The first time I got off at the Clybourn Metra stop was with a stranger. The senior from Laptop ER who fixed my computer during New Student Week had cryptically texted me a few days later, “Do you like adventures?” The adventure turned out to be a trip so thick with talking it led us from the Hinman lawn to the Davis Metra stop.
“Do you want to come back to Chicago?” he asked. He lived in an apartment in Wicker Park. It was one of the first days of school, but I didn’t have many friends, and I hadn’t been into the city.
Stepping off the train, where the view of the Chicago skyline was in its purest form, I suddenly felt small. Seeing my response, he lifted his elbow into the air and stuck his armpit out at me.

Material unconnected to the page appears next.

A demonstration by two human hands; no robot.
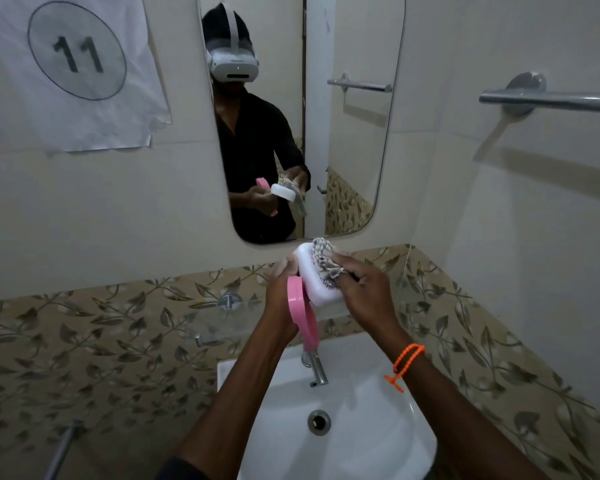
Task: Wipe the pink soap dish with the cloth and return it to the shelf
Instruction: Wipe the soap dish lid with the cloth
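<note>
The soap dish is open: its pink lid [302,311] hangs down on edge, and its white half [314,277] is turned up toward me. My left hand [281,289] grips the dish from the left, between the two halves. My right hand [357,284] presses a crumpled grey patterned cloth [326,259] against the white half's upper right side. Both hands are raised above the sink, just below the mirror. A glass shelf [222,332] juts from the tiled wall to the lower left of the dish.
A white sink [378,410] with a steel tap [317,370] lies below my hands. The mirror [354,133] on the wall reflects a person holding the dish. A towel bar [548,98] sits at upper right; a paper sheet marked 11 [77,53] hangs at upper left.
</note>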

“This is my wing,” he said. “You’re under it.”
Here was someone I barely knew taking me home to a place I had never been. I suppose this wouldn’t faze a naturally outgoing person, but I was not one of those people. I considered myself awkward, bookish, sheltered and somewhat solitary; my friends still make fun of me for lacking the ability to talk to strangers, even salespeople. But in that moment I was completely at ease. It was one of the first times I was fascinated by the fact that I had no idea what would happen next.

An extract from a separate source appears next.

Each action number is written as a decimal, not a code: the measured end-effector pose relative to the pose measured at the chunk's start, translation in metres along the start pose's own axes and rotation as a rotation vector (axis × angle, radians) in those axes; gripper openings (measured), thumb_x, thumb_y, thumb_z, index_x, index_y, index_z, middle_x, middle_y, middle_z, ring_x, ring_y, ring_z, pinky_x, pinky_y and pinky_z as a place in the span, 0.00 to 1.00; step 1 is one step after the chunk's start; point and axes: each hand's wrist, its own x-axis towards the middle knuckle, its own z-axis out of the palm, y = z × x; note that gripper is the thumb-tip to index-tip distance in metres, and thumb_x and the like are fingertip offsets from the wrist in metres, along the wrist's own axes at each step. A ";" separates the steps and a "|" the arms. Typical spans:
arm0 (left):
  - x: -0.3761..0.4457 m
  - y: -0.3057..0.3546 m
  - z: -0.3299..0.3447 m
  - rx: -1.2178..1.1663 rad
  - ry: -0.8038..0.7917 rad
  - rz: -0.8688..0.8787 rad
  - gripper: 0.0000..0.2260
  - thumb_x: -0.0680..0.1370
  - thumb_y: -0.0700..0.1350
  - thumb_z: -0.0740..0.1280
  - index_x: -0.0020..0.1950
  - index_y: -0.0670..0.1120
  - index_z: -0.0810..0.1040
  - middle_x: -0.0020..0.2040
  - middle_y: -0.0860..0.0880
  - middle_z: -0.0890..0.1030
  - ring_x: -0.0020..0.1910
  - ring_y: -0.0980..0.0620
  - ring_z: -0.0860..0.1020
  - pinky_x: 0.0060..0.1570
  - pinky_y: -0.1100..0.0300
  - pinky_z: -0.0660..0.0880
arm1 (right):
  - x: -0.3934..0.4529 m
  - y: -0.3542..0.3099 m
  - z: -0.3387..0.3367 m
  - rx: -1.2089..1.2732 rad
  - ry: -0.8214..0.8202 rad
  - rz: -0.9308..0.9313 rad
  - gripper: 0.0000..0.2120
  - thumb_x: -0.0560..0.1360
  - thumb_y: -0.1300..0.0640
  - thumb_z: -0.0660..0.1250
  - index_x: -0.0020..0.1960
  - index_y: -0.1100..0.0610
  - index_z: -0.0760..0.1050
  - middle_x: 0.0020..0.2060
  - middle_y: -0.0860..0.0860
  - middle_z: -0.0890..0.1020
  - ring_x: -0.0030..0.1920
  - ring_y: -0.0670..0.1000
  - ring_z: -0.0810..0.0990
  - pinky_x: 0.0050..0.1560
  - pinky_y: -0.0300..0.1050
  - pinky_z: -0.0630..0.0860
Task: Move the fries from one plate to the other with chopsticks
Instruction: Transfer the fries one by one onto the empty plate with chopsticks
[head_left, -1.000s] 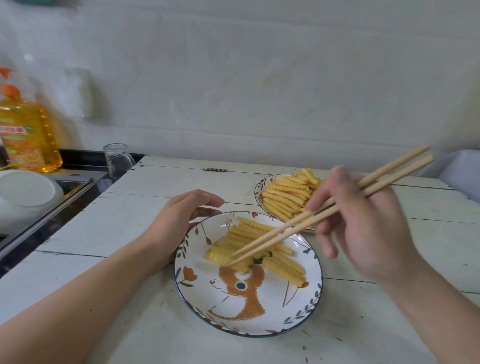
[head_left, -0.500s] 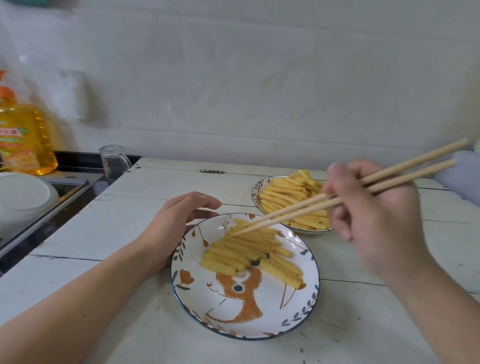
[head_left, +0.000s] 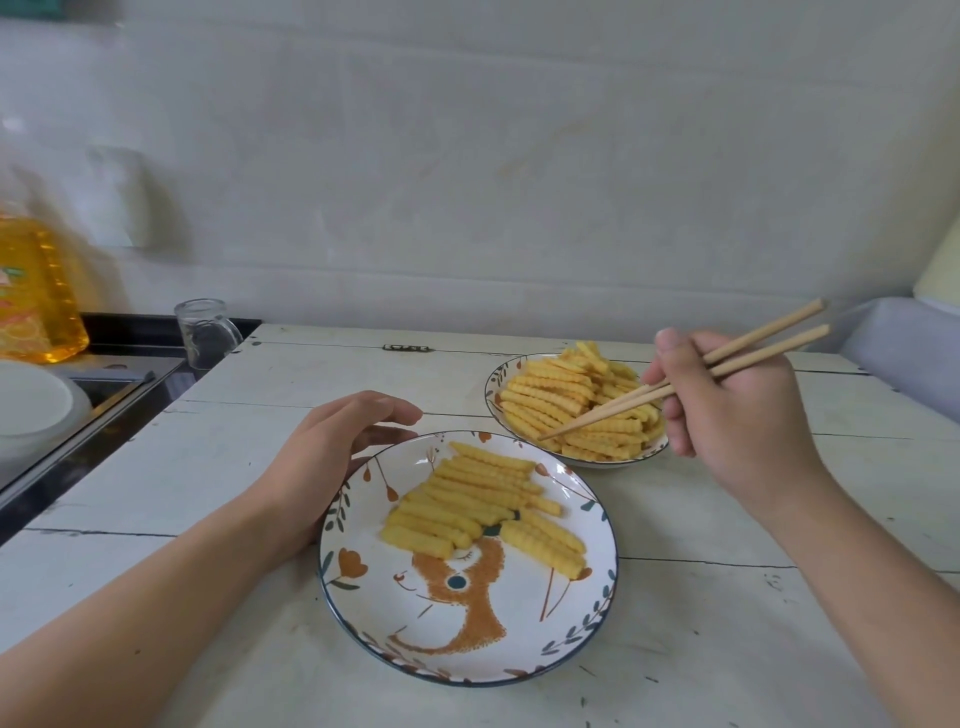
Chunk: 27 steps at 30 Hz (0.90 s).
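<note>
A near plate (head_left: 467, 654) with an orange animal drawing holds a row of crinkle-cut fries (head_left: 483, 504) on its far half. Behind it to the right, a far plate (head_left: 493, 382) is piled with more fries (head_left: 561, 400). My right hand (head_left: 737, 415) grips a pair of wooden chopsticks (head_left: 623, 402); their tips are close together, over the near edge of the far pile, with no fry between them. My left hand (head_left: 332, 457) rests with relaxed fingers on the table against the near plate's left rim.
The white wooden table (head_left: 260, 467) ends at a dark counter on the left, with a clear glass (head_left: 205, 332), a yellow oil bottle (head_left: 36, 291) and a white bowl (head_left: 31, 405). A grey tray (head_left: 904, 348) sits at the far right. A wall stands behind.
My right hand has carried the chopsticks from the near plate's fries back and right to the far plate's pile. The left hand has stayed by the near plate.
</note>
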 end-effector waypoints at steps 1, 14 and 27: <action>0.000 0.000 0.000 0.003 0.000 0.000 0.16 0.86 0.49 0.61 0.50 0.49 0.88 0.56 0.43 0.87 0.59 0.40 0.85 0.67 0.34 0.77 | -0.001 0.001 0.001 -0.005 -0.013 -0.002 0.18 0.81 0.52 0.65 0.36 0.58 0.78 0.23 0.54 0.71 0.19 0.52 0.69 0.21 0.39 0.67; 0.001 -0.001 -0.001 0.008 -0.001 0.001 0.16 0.86 0.49 0.61 0.50 0.49 0.88 0.55 0.42 0.88 0.59 0.39 0.85 0.67 0.33 0.77 | 0.004 0.012 0.007 0.074 0.052 0.092 0.22 0.84 0.50 0.59 0.39 0.62 0.76 0.23 0.53 0.73 0.19 0.55 0.72 0.22 0.42 0.69; -0.003 0.004 0.001 -0.032 -0.022 0.012 0.16 0.75 0.56 0.65 0.50 0.49 0.88 0.55 0.41 0.87 0.59 0.38 0.84 0.67 0.33 0.76 | -0.044 -0.045 0.035 0.352 -0.396 0.102 0.25 0.79 0.43 0.65 0.32 0.60 0.77 0.22 0.58 0.72 0.16 0.56 0.69 0.20 0.41 0.66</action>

What followed during freshman year were many more trips to Clybourn, to concerts and parties and bars, sometimes with my new friend but often not. At the time I felt like my freshman year timeline was defined by these various trips, each a checkpoint marking how far I had come. It was the stop for my friend’s apartment first, then where I once stood in the snow instead of at a midterm quiz. It became the stop to get to my best friend’s apartment, where I stopped on more unexpected journeys with some friends I would keep and some I would lose, and finally the stop to get to my boyfriend’s apartment.

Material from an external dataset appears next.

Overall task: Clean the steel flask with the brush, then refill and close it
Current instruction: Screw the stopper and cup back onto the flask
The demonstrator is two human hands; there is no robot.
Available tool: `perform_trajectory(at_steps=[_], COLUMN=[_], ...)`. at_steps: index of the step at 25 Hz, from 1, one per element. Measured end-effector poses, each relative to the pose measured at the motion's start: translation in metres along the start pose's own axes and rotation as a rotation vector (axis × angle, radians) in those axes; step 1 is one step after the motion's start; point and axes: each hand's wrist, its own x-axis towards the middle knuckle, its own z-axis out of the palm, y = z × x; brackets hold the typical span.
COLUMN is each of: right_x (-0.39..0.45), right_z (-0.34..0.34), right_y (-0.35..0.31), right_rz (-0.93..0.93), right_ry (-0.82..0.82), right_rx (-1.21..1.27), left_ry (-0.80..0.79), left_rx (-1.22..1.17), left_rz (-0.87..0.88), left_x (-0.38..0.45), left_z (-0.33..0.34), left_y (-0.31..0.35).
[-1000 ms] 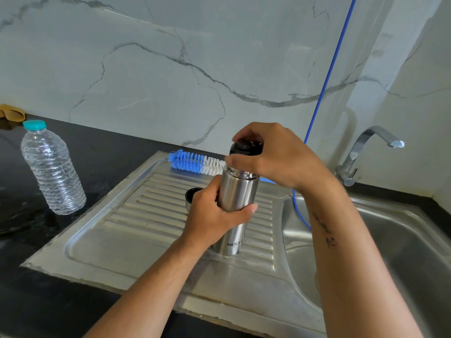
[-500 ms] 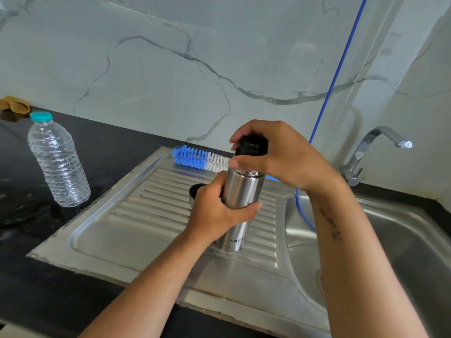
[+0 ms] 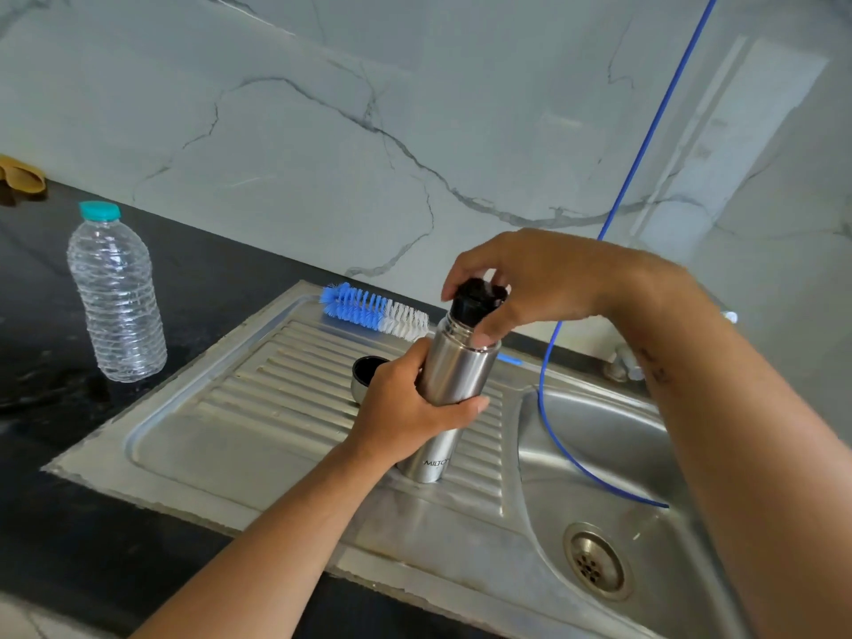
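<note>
One steel flask (image 3: pixel 454 375), upright on the sink's ribbed drainboard (image 3: pixel 286 385); left hand (image 3: pixel 405 408) wraps its body, fingers curled round. Right hand (image 3: pixel 530 274) pinches the black stopper (image 3: pixel 477 297) at the flask's mouth. Brush (image 3: pixel 373 311) lies behind; steel cap (image 3: pixel 364 375) beside the flask; plastic bottle (image 3: pixel 115 297) on the dark worktop (image 3: pixel 207 279).

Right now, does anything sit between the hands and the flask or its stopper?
Nothing visible does. The left hand already grips the steel flask, and the right hand holds the black stopper at its mouth. The brush and cup lid lie behind.
</note>
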Motion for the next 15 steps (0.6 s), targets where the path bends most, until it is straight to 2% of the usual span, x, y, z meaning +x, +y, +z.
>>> perform_trajectory(at_steps=[3,6,9,12,15], right_x=[0.003,0.005,0.008,0.008,0.003], right_z=[-0.009,-0.008,0.007,0.004,-0.017], right_y=[-0.008,-0.011,-0.017,-0.025,-0.025], right_rz=[-0.039,-0.021,0.125,0.247,0.165], right_ry=[-0.118,-0.079,0.0,-0.04,-0.137], right_rx=[-0.025,-0.116,-0.252,-0.275,-0.244], left_ry=[-0.004,-0.002,-0.005,-0.002,-0.007], left_rx=[-0.01,-0.007,0.005,0.011,0.005], left_rz=[-0.008,-0.021,-0.031,-0.036,-0.032], left_x=[-0.001,-0.001,-0.001,-0.002,-0.002], left_z=[-0.001,-0.001,-0.001,-0.001,-0.001], left_y=[0.002,0.002,0.001,0.001,-0.001])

This mobility became more than a physical contagion. I began wanting to learn languages and travel, to study abroad in Istanbul, and journalism became something I grew into. Perhaps I am more compelled to write about this now that this same wanderlust has brought me to a new place, Washington D.C., to talk to people and write about things I had never thought I would, and also because the person who took me on that first trip will be filing his own adventures from halfway around the world, from what he calls the “The Wild East.” I don’t so much think of the stop anymore and my girlish checkpoint game, but of how I felt that first day, for one of the first times as open to something new as I would ever hoped to be. I strive for that self, that ability to navigate around fear or even sadness and meet it with excitement, loving each moment that is different.